Gong Ping, Zhou Yuan, Gao Daoyu, Wan Pingmin, Shao Zhiyong, Jin Erguang
Institute of Animal Husbandry and Veterinary, Wuhan Academy of Agricultural Science, Wuhan, Hubei, P.R.China.
PLoS One. 2025 Aug 29;20(8):e0328055. doi: 10.1371/journal.pone.0328055. eCollection 2025.
Composting is a transformation and biodegradation process that converts organic biomass into valuable products while also removing antimicrobial resistance genes (ARGs). Promoting lignocellulose biodegradation is essential for enhancing composting efficiency and improving the quality of compost derived from agricultural organic waste. This study aims to explore the effects of cellulase and xylanase on the composting process of cow manure, with a focus on their impact on key physicochemical properties, microbial communities, and antibiotic resistance genes (ARGs).
Dairy manure compost was carried out for 30 days with cellulase and xylanase treatment. The physicochemical characteristics (pH, organic matter (OM), total nitrogen (TN), available nitrogen (AN), germination index (GI), humic acid (HA), and fulvic acid (FA)) of the compost samples were measured, along with enzymatic activities, including cellulase activity (CA), urease activity (UA), alkaline phosphatase (ALP), and dehydrogenase activity (DHA).
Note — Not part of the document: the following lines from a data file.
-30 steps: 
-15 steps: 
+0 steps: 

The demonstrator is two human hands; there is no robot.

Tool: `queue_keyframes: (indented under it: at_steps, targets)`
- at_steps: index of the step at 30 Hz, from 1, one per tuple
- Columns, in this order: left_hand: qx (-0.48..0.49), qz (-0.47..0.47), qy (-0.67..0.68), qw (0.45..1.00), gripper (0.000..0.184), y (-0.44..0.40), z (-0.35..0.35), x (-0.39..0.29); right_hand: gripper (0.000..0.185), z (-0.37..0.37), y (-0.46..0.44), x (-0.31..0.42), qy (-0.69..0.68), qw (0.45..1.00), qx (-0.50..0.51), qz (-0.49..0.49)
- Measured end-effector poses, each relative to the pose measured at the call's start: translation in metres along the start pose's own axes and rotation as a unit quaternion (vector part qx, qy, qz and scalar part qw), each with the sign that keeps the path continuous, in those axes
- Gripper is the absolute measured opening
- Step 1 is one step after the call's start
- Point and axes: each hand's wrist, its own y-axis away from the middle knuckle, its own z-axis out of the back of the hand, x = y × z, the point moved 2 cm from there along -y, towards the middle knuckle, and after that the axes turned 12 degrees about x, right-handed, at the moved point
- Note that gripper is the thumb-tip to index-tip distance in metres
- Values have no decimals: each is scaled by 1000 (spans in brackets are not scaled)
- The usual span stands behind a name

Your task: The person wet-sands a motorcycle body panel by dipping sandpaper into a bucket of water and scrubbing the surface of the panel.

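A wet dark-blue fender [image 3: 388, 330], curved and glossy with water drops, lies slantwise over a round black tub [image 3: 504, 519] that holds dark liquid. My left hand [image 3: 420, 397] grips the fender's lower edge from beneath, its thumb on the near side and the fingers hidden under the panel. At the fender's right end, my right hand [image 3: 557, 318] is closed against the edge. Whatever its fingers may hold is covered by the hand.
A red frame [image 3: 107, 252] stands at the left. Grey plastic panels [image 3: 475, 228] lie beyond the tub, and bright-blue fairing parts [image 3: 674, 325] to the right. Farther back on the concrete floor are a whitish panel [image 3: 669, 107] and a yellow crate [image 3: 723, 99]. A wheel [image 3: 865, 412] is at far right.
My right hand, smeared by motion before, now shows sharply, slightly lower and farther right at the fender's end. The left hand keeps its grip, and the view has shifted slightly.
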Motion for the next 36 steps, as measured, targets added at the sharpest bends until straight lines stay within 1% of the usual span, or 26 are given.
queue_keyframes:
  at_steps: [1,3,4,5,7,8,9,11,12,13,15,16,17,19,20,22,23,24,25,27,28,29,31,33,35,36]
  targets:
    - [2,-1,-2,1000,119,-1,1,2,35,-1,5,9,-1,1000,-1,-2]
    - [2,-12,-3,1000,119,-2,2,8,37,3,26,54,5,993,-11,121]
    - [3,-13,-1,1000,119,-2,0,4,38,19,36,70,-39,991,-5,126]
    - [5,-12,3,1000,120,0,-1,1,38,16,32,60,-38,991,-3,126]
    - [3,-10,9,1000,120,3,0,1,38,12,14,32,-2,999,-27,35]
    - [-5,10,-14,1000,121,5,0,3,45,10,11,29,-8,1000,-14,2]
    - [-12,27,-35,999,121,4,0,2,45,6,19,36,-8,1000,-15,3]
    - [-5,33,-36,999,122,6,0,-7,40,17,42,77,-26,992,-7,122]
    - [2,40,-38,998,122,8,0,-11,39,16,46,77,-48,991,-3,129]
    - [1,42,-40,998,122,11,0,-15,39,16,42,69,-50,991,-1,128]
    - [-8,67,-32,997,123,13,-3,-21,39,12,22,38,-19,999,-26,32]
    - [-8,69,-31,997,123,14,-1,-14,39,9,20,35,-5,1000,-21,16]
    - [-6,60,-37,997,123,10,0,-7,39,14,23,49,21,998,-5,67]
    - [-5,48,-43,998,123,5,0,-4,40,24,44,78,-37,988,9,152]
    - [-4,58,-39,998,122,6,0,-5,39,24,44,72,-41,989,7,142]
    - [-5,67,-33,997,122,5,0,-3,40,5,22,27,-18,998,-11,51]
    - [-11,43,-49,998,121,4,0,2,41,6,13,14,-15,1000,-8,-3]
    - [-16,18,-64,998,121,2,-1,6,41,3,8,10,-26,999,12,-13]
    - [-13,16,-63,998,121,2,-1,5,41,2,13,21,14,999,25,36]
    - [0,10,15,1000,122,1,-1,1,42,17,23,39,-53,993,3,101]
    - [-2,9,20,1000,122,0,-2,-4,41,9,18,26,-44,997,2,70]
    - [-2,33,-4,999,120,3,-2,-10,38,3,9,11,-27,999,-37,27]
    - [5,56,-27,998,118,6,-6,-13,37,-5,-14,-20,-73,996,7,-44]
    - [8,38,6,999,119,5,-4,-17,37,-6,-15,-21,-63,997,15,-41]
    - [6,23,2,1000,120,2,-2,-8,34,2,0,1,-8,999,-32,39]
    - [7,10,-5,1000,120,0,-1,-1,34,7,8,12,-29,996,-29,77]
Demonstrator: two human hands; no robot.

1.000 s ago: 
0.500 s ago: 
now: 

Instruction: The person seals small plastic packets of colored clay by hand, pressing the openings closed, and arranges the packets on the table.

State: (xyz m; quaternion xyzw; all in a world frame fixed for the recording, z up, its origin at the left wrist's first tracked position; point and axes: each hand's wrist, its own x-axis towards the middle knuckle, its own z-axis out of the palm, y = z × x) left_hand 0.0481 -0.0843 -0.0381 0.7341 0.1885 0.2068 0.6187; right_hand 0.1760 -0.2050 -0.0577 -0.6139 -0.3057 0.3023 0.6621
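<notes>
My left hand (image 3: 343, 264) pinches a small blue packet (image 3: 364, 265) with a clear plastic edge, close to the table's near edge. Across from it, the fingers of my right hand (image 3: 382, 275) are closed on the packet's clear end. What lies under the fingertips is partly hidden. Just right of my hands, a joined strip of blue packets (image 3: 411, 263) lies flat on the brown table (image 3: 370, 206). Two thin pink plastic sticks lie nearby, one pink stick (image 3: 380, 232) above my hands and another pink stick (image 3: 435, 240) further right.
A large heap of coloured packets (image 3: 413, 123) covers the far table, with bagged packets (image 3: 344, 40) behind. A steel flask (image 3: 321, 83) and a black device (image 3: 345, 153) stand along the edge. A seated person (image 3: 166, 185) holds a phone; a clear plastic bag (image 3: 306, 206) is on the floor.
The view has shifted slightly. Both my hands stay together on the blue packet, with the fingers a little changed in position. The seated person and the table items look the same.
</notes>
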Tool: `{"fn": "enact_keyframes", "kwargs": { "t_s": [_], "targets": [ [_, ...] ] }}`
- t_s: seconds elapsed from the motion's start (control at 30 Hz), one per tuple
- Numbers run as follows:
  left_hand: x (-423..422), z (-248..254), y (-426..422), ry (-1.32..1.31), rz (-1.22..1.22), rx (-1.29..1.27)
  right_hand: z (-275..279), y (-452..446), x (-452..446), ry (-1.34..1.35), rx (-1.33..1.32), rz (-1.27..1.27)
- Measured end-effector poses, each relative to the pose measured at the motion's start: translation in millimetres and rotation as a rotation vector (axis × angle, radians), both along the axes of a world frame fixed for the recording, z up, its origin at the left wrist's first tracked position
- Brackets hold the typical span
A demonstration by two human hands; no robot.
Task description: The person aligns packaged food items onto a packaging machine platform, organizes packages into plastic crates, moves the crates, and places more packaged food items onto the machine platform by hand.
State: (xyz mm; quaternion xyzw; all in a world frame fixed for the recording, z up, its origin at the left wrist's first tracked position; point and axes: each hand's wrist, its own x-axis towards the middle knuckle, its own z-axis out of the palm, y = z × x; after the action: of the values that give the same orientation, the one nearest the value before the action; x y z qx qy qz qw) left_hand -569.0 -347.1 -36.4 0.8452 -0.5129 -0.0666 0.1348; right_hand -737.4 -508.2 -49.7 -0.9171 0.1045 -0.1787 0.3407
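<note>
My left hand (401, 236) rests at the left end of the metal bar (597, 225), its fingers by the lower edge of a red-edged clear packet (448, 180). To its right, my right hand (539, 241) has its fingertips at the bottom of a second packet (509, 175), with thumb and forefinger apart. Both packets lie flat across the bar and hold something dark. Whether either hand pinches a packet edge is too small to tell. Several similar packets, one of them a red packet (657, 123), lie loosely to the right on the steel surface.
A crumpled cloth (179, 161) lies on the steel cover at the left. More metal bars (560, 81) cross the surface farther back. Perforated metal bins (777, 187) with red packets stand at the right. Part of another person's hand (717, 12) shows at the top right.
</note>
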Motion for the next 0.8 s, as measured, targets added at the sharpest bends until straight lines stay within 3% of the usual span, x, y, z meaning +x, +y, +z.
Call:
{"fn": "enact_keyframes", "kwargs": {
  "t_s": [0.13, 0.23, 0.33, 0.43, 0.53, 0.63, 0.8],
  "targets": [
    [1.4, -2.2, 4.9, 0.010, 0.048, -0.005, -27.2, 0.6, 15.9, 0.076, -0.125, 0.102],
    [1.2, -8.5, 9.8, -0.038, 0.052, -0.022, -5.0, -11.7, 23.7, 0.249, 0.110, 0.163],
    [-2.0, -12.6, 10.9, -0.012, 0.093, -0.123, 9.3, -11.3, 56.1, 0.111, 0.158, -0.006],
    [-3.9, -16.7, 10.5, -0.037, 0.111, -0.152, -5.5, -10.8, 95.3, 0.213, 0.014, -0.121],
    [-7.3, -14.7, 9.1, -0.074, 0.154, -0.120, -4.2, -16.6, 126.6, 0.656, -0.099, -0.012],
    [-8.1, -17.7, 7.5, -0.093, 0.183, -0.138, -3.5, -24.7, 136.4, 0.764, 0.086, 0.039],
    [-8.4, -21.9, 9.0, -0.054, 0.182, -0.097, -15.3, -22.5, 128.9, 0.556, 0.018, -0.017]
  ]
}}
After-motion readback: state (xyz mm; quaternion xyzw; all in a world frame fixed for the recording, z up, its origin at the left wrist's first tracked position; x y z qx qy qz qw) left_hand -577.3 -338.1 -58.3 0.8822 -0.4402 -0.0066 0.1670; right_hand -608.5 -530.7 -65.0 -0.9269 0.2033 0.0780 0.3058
Furthermore, bacterial communities and ARGs were analyzed using 16S rRNA gene sequencing and high-throughput quantitative PCR. Additionally, network properties, redundancy analysis, and variation partitioning analysis were conducted.
Enzyme additions significantly enhanced composting efficiency, which improved temperature regulation and increased nitrogen content. Cellulase notably accelerated the degradation of organic matter, enhanced microbial diversity, and reduced ARG abundance, while xylanase played a crucial role in stabilizing pH and temperature during the later stages, facilitating nitrogen retention and compost maturity. Additionally, microbial community dynamics were closely linked to ARG patterns, indicating that enzymatic treatments can optimize composting processes while mitigating the spread of resistance genes.
The findings highlight the complementary roles of these enzymes in improving composting outcomes and suggest strategies for sustainable waste management. These findings provide valuable insights for improving the composting efficiency and quality of compost derived from agricultural organic waste.
堆肥是一个将有机生物质转化为有价值产品的转化和生物降解过程,同时还能去除抗微生物耐药基因(ARG)。促进木质纤维素的生物降解对于提高堆肥效率和改善源自农业有机废弃物的堆肥质量至关重要。本研究旨在探讨纤维素酶和木聚糖酶对牛粪堆肥过程的影响,重点关注它们对关键理化性质、微生物群落和抗生素耐药基因(ARG)的影响。
对奶牛粪便进行30天的堆肥处理,并添加纤维素酶和木聚糖酶。测定堆肥样品的理化特性(pH值、有机质(OM)、总氮(TN)、有效氮(AN)、发芽指数(GI)、腐殖酸(HA)和富里酸(FA)),以及酶活性,包括纤维素酶活性(CA)、脲酶活性(UA)、碱性磷酸酶(ALP)和脱氢酶活性(DHA)。此外,使用16S rRNA基因测序和高通量定量PCR分析细菌群落和ARG。另外,进行了网络特性、冗余分析和变异分配分析。
添加酶显著提高了堆肥效率,改善了温度调节并增加了氮含量。纤维素酶显著加速了有机质的降解,增强了微生物多样性,并降低了ARG丰度,而木聚糖酶在后期阶段对稳定pH值和温度起到了关键作用,促进了氮的保留和堆肥成熟。此外,微生物群落动态与ARG模式密切相关,表明酶处理可以优化堆肥过程,同时减轻耐药基因的传播。
研究结果突出了这些酶在改善堆肥结果方面的互补作用,并提出了可持续废物管理策略。这些发现为提高源自农业有机废弃物的堆肥效率和质量提供了有价值的见解。